Описывая в письме к Кристоферу свою работу над романом — Фродо и Сэм были на дороге в Мордор и встретились с Голлумом, — Толкин замечает, что Сэм «обращается с Голлумом, примерно как Ариэль с Калибаном». Редкое свидетельство того, как Толкину приходил на ум кто-то из литературных предшественников непосредственно в процессе работы. Впрочем, параллель между Голлумом (в четвёртой книге «Властелина») и Калибаном из «Бури» всё равно напросилась бы. Служба под принуждением магии, уверенность в том, что господин захватил принадлежащее ему по праву, заговор против хозяина — всё это повторяется на Голлуме, только не сатирически, как у Шекспира, а с силой подлинной трагедии. Видимо, Толкин (впрочем, как и многие писавшие о Калибане) не видел здесь сюжета для комедии и вновь поправлял классика. От других критиков образа его отличало то, что он и не думал своего «Калибана» реабилитировать — ни «благородный дикарь», ни «восставший невольник» Толкина нимало не прельщали.
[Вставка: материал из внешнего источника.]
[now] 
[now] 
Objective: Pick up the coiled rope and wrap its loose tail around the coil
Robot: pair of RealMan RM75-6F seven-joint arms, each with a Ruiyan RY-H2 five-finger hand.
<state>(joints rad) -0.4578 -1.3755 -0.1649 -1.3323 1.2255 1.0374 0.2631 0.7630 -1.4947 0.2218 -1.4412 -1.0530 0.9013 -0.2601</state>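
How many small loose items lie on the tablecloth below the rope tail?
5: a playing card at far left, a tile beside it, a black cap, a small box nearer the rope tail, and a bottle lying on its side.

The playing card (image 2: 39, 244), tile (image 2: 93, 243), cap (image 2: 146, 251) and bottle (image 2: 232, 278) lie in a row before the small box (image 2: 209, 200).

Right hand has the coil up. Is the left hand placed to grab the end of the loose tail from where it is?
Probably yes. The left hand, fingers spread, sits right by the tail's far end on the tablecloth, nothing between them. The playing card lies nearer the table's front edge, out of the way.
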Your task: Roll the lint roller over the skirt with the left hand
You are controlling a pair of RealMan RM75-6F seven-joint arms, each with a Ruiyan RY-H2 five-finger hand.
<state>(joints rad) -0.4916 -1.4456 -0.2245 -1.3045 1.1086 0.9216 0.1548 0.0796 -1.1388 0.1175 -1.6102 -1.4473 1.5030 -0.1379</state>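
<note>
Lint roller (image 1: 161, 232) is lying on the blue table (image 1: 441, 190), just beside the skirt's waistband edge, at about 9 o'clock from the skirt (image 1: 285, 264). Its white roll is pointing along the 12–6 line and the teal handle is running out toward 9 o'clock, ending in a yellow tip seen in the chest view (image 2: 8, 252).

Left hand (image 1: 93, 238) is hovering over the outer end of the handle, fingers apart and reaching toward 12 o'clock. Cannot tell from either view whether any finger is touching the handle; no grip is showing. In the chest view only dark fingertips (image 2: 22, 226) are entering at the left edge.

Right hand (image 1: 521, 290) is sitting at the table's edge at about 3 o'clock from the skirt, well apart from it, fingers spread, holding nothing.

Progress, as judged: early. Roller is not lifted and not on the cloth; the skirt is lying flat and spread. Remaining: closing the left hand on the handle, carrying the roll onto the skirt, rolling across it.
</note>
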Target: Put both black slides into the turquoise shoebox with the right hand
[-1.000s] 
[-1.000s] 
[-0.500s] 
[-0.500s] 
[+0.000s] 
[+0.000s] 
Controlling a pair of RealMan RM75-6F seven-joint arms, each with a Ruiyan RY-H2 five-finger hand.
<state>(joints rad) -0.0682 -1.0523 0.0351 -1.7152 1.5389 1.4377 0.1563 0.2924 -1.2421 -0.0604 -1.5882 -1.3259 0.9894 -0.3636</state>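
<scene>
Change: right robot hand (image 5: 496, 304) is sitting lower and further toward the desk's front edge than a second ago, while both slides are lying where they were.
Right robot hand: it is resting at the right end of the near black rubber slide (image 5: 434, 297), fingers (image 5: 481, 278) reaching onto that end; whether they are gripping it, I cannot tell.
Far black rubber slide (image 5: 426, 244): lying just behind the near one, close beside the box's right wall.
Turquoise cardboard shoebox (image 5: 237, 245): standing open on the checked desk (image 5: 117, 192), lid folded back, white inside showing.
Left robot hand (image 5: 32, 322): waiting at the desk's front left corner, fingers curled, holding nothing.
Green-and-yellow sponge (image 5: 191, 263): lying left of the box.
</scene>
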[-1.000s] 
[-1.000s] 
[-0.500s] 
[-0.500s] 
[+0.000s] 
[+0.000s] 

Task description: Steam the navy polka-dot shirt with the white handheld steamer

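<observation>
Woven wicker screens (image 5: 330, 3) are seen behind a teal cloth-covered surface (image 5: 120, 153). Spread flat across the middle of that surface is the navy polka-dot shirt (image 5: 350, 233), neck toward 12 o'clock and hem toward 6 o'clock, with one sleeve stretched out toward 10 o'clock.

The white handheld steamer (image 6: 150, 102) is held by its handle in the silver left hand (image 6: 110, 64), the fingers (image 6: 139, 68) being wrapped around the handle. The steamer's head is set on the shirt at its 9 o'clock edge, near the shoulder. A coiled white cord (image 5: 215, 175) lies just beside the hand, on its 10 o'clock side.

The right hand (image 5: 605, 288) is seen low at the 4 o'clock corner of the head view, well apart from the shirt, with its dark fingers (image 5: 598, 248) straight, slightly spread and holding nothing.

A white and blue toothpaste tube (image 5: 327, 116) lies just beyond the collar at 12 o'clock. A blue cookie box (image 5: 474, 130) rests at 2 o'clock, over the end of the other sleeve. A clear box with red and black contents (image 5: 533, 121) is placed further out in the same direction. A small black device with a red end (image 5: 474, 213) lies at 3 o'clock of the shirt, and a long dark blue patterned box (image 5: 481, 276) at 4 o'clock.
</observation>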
Эпическая героика битвы за Минас-Тирит вновь возвращает нас к «Макбету». Королю-Чародею некогда было предсказано, что он не умрёт от руки ни одного «смертного мужа». И вот в битве над телом короля Теодена он надменно восклицает роханскому воину: «Глупец! Смертный муж не может помешать мне!» Но в ответ звучит: «Я — не муж! Ты обознался! Перед тобой женщина!..» «Кольценосный призрак медлил с ответом. Он не шевелился; казалось, его посетило сомнение». Здесь почти прямое цитирование «Макбета», хотя снова с заметной поправкой. Поединок Макбета с Макдуфом: «Брось напрасный труд:// скорее ты неуловимый воздух// сразишь мечом, чем нанесешь мне рану.// Бей лучше по доступным стали шлемам,// а я заклят: не повредит мне тот,// кто женщиной рождён. — Забудь заклятья.// Пусть дьявол, чьим слугой ты был доныне,// тебе шепнёт, что вырезан до срока // ножом из чрева матери Макдуф.// — Будь проклят это молвивший язык!// Им сломлена моя мужская доблесть…» Толкин, надо думать, считал своё решение, как и всегда, когда «улучшал» Шекспира, изящнее. Но, как бы то ни было, отсылка совершенно очевидная. Когда у лежащей без чувств Эовин замечают дыхание, это выглядит как эхо похожей сцены в «Короле Лире», где Лиру только чудится дыхание Корделии, — но Эовин действительно остаётся жива.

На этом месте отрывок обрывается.